En 5 semaines, notre but n’était pas de faire toute la côte et de surfer tous les spots, ce n’est pas notre façon de voyager. Nous aimons prendre le temps de vivre en nous imprégnant de l’atmosphère de chaque lieu, avoir nos petites habitudes, nous sentir un peu chez nous tout en étant ailleurs. C’est très dur lorsqu’on se rend au Mexique de faire l’impasse sur tous les sites culturels tels que les pyramides, mais comme nous n’en étions pas à notre premier séjour là-bas, nous pouvions vraiment nous focaliser sur le surf et la découverte de nouveau spots.

A part notre billet d’arrivée et de départ, nous n’avions rien programmé afin d’être libre et de nous déplacer en fonction des prévisions de surf.
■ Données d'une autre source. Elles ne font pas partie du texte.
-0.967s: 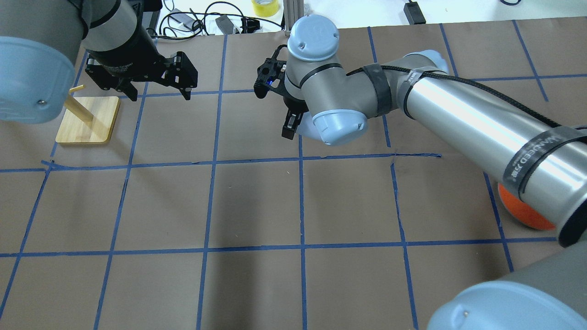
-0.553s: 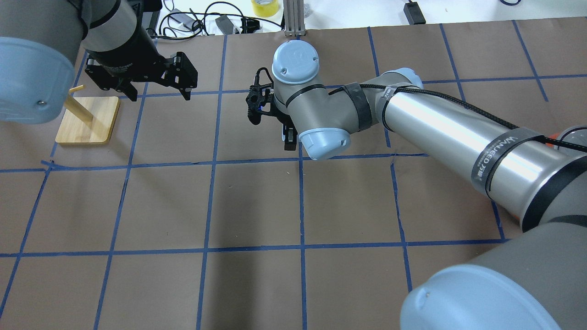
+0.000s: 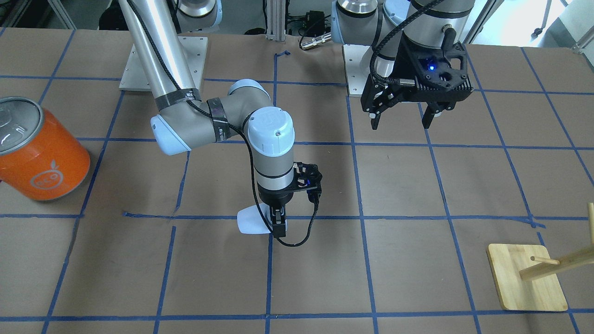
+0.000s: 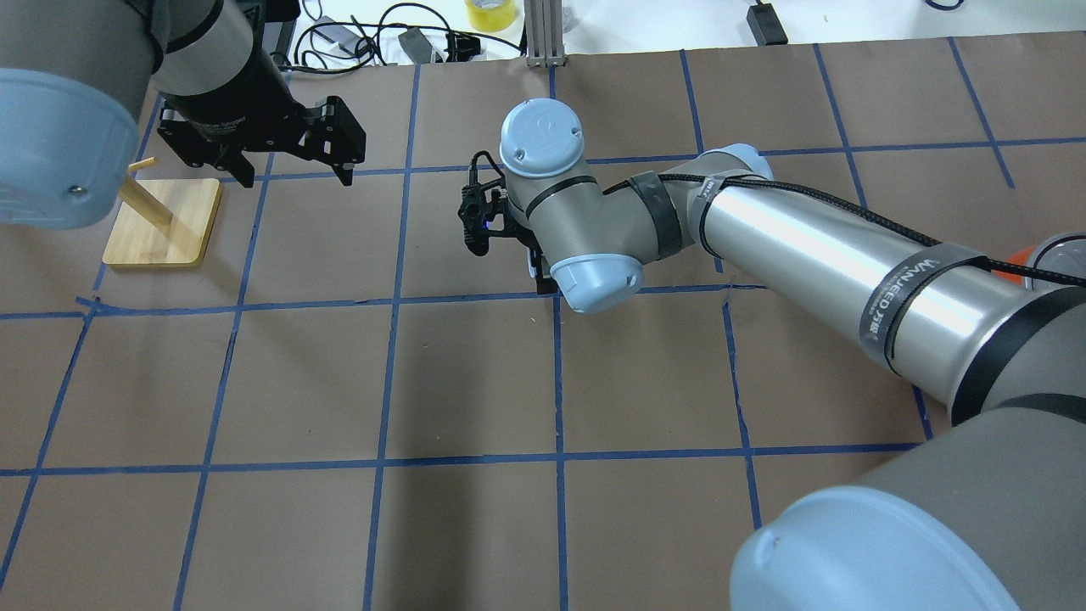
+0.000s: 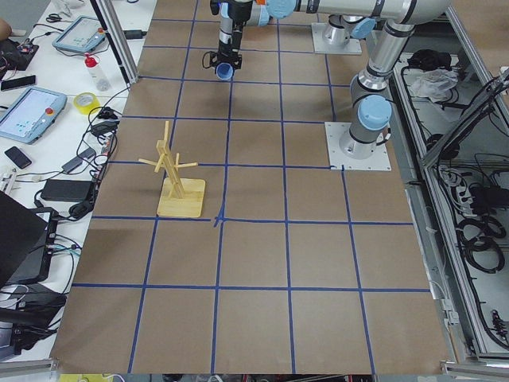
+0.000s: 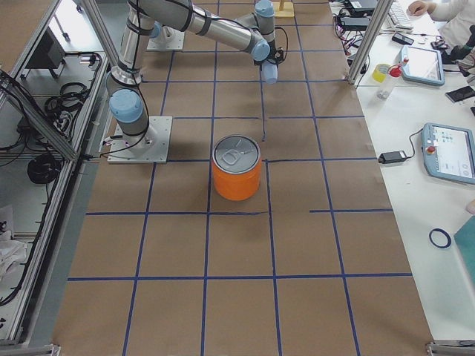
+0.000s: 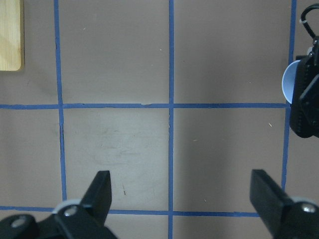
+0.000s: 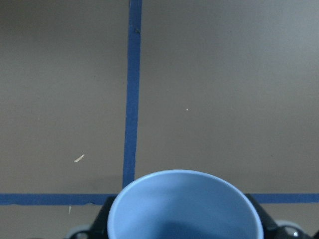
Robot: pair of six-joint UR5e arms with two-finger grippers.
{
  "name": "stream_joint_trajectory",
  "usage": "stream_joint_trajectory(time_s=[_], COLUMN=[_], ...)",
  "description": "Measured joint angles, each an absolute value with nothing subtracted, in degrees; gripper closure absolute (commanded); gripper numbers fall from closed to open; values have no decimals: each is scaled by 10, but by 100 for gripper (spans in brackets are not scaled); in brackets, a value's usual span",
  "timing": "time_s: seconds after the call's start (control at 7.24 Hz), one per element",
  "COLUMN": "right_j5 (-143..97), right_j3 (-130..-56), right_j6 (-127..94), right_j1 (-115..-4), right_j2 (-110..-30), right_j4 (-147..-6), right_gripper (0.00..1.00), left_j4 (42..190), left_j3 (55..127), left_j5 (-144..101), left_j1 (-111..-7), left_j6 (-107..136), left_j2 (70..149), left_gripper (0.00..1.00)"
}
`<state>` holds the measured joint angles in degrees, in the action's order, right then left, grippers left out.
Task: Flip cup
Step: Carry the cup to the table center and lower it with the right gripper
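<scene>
The cup (image 3: 252, 221) is a small pale blue tumbler held on a tilt close above the brown table. I cannot tell if it touches. My right gripper (image 3: 277, 225) points straight down and is shut on the cup. The right wrist view looks into the cup's open mouth (image 8: 184, 209). The cup also shows in the left wrist view (image 7: 288, 82) and the exterior left view (image 5: 225, 72). In the overhead view the right wrist hides it, with only the gripper (image 4: 540, 276) peeking out. My left gripper (image 3: 401, 118) hangs open and empty, well apart from the cup.
A large orange can (image 3: 39, 148) with a silver lid stands on the robot's right side. A wooden peg stand (image 3: 526, 276) is at the far left of the table, near the left gripper (image 4: 297, 176). Blue tape lines grid the brown paper.
The right arm has swung left and back toward the robot in the overhead view, lowering the cup near the table. The left arm has not moved.
</scene>
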<state>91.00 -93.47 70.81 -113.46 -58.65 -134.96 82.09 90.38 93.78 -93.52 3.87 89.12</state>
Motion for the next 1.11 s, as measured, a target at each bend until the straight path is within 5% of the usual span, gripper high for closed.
stream_joint_trajectory(time_s=[0.83, 1.11], right_j5=[902, 901], right_j3=[-935, -934], right_j6=[700, 697], right_j1=[-1145, -1152], right_j2=[-561, -556], right_j4=[-1361, -1361], right_gripper=[97, 77], left_j4=[821, 821], left_j3=[904, 904], left_j5=[938, 938], left_j1=[-935, -935], left_j6=[39, 39], left_j2=[891, 891], left_gripper=[0, 0])
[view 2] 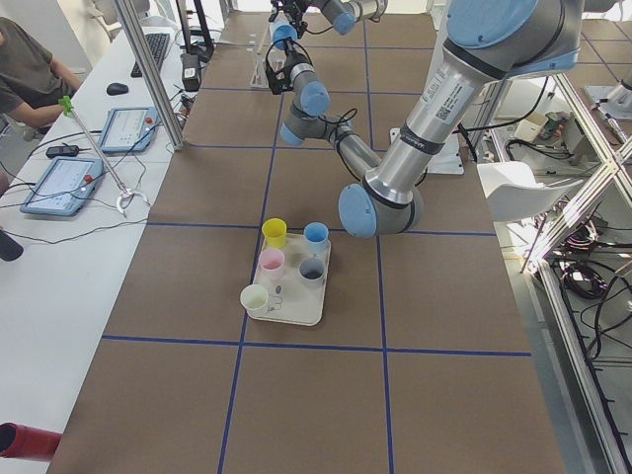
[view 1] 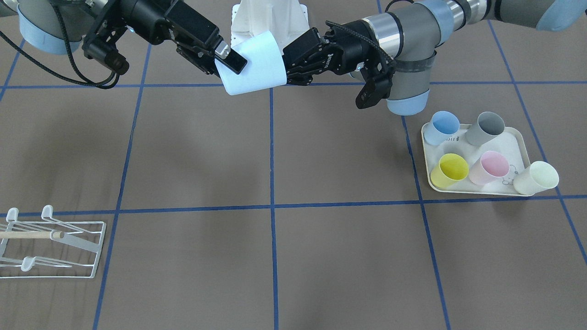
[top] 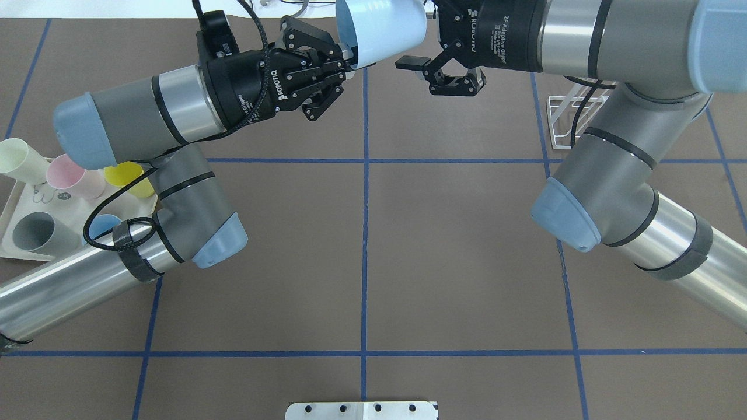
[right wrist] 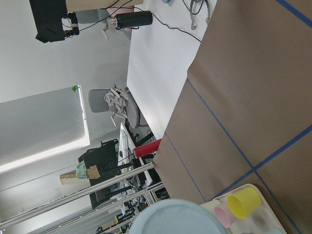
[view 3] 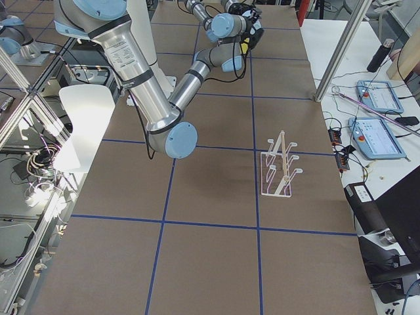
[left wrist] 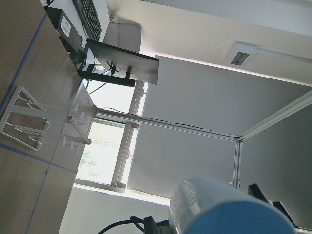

Nous avons commencé notre voyage par la côte pacifique en nous rendant sur le spot de prédilection d’Arnaud. Nous y sommes restés 15 jours : deux swells se sont enchainés et pour lui il n’était pas question de passer à côté. Là bas, à part des palmiers à perte de vue et des vagues qui se fracassent brutalement sur le sable noir, il n’y a pas grand chose à faire, donc il faut tuer le temps. Certains jours peuvent paraître longs, d’autant plus que la chaleur rend difficile la moindre activité.

J’ai quand même pu surfer car, entre les deux swells, nous nous sommes rendus dans l’état voisin, le Michoacan, surfer un point break en gauche que j’ai adoré.

Du matin au soir, j’étais à l’eau et c’était vraiment un pur bonheur. Nous logions dans des petites cabanes juste devant devant le spot et, entre deux sessions, c’était jus de mangue et sieste dans le hamac ! Nous n’avions pas le wifi mais ce n’était pas très important. Le soir, nous avions pris l’habitude de faire un feu sur la plage et de boire des pinas colada en lançant des lanternes en papier dans le ciel.

Après ces premières semaines un peu sauvages à explorer des endroits reculés, loin des villes, au confort assez sommaire, nous avions décidé de finir le voyage en passant une semaine un peu plus au nord, dans une petite station balnéaire mexicaine, Sayulita.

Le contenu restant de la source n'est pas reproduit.